API & Reference Documentation — Senior Level¶
Category: Documentation — reference docs as a craft: the exhaustive, lookup-oriented description of an API's machinery, and the runnable examples and guides that make it usable.
Prerequisites: Junior · Middle Focus: Design trade-offs and system-level reasoning
Table of Contents¶
- Introduction
- The Generated-vs-Hand-Written Trade-off, at System Scale
- Generated Reference Is Complete but Cold
- The Maintenance Cost of Examples
- Versioned Reference
- Reference for Internal Services vs. Published APIs
- Spec as Contract: Governance and Linting
- Completeness vs. Usability
- Documentation as an Architectural Forcing Function
- Liabilities
- Pros & Cons at the System Level
- Diagrams
- Related Topics
Introduction¶
Focus: design trade-offs and system-level reasoning
At the senior level, API reference stops being "a document you write" and becomes an architectural concern with a maintenance budget, a versioning strategy, and governance. The questions are no longer "what goes in an entry" but:
- Where on the generated↔hand-written spectrum should each part of the docs live, and what does each choice cost over years?
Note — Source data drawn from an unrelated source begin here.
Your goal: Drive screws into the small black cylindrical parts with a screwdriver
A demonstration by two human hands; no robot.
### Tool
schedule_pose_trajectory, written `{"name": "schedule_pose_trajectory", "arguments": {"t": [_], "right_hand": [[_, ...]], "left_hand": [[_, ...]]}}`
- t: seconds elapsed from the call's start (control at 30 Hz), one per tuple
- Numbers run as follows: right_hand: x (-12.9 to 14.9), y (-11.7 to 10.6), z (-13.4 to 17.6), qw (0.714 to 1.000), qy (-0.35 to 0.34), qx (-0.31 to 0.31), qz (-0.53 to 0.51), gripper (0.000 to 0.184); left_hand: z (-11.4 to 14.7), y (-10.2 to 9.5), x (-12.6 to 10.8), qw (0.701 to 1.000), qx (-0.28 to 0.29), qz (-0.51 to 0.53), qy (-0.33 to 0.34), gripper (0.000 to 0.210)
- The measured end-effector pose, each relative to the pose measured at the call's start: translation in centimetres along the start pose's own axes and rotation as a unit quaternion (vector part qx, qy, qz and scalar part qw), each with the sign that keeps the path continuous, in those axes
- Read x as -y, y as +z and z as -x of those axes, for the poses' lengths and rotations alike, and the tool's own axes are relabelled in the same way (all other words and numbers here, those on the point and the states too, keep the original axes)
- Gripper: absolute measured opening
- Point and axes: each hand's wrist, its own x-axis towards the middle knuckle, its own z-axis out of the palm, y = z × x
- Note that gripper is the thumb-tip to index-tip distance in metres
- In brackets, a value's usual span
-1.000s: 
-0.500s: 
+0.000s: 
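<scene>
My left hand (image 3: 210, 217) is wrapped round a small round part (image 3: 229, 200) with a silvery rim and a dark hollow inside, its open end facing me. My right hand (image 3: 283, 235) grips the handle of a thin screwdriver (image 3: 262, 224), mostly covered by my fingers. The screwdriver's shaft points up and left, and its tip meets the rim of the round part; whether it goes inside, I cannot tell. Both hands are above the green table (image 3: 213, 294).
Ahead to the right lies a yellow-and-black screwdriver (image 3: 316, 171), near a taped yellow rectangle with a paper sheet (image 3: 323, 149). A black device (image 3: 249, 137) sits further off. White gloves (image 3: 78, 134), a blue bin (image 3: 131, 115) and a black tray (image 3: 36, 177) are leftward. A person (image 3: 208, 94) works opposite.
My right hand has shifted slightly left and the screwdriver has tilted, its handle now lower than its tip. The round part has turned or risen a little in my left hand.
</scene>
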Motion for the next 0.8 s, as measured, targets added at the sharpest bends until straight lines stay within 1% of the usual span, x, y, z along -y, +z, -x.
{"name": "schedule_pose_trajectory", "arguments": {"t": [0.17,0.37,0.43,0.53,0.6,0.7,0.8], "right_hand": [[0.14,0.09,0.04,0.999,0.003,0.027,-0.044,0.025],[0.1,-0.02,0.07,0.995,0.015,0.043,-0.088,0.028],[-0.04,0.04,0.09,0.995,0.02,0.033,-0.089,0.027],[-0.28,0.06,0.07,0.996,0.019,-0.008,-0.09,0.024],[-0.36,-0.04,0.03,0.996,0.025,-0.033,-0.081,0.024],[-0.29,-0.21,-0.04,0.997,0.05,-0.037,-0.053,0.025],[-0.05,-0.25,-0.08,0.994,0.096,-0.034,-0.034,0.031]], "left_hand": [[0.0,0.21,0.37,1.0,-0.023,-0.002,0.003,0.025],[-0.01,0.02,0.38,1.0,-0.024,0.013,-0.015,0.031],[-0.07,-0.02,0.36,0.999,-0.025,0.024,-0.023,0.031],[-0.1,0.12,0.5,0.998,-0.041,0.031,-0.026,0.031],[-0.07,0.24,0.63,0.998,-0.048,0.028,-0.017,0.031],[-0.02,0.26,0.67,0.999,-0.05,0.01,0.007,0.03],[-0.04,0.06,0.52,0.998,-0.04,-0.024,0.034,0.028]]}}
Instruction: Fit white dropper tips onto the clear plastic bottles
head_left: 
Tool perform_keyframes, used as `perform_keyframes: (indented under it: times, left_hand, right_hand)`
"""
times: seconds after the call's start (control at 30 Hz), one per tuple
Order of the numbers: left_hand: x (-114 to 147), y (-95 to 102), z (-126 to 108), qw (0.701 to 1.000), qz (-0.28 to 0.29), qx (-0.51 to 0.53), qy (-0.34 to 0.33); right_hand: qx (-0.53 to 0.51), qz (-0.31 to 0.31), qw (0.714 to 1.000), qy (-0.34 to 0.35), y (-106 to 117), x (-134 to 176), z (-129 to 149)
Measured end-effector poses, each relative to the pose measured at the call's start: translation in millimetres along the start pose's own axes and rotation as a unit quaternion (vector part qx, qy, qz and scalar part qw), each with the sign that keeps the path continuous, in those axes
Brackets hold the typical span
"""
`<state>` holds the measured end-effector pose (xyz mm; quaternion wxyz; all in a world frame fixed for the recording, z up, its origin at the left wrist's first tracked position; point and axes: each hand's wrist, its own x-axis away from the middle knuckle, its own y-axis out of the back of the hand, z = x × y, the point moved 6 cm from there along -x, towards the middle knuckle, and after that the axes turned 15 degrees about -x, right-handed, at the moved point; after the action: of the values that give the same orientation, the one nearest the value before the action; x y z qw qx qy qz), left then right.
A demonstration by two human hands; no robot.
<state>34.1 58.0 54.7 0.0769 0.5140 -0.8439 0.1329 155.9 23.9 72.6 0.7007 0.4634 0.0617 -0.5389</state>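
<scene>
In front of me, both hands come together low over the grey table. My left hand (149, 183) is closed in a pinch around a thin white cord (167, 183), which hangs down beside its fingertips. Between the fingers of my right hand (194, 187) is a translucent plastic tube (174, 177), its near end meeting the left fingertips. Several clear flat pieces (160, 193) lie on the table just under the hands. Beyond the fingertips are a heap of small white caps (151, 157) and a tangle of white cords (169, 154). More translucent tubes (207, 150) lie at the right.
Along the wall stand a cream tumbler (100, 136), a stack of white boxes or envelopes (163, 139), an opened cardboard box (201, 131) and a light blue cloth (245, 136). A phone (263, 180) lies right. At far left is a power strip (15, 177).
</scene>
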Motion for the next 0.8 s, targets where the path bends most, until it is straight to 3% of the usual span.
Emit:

- How do examples — the highest-value content — stay correct without becoming a maintenance sink?
- How does reference survive versioning, deprecation, and a growing population of consumers you can't coordinate?
The throughline: a spec-driven reference is a contract, and treating it as one — governed, linted, versioned, contract-tested — is what separates a reference that scales from one that rots. This file is about reasoning at that altitude.
The Generated-vs-Hand-Written Trade-off, at System Scale¶
The middle level framed this as a per-doc choice. The senior view is that a real docs system is layered, and each layer sits at a different point on the spectrum because each has a different drift profile and authoring cost.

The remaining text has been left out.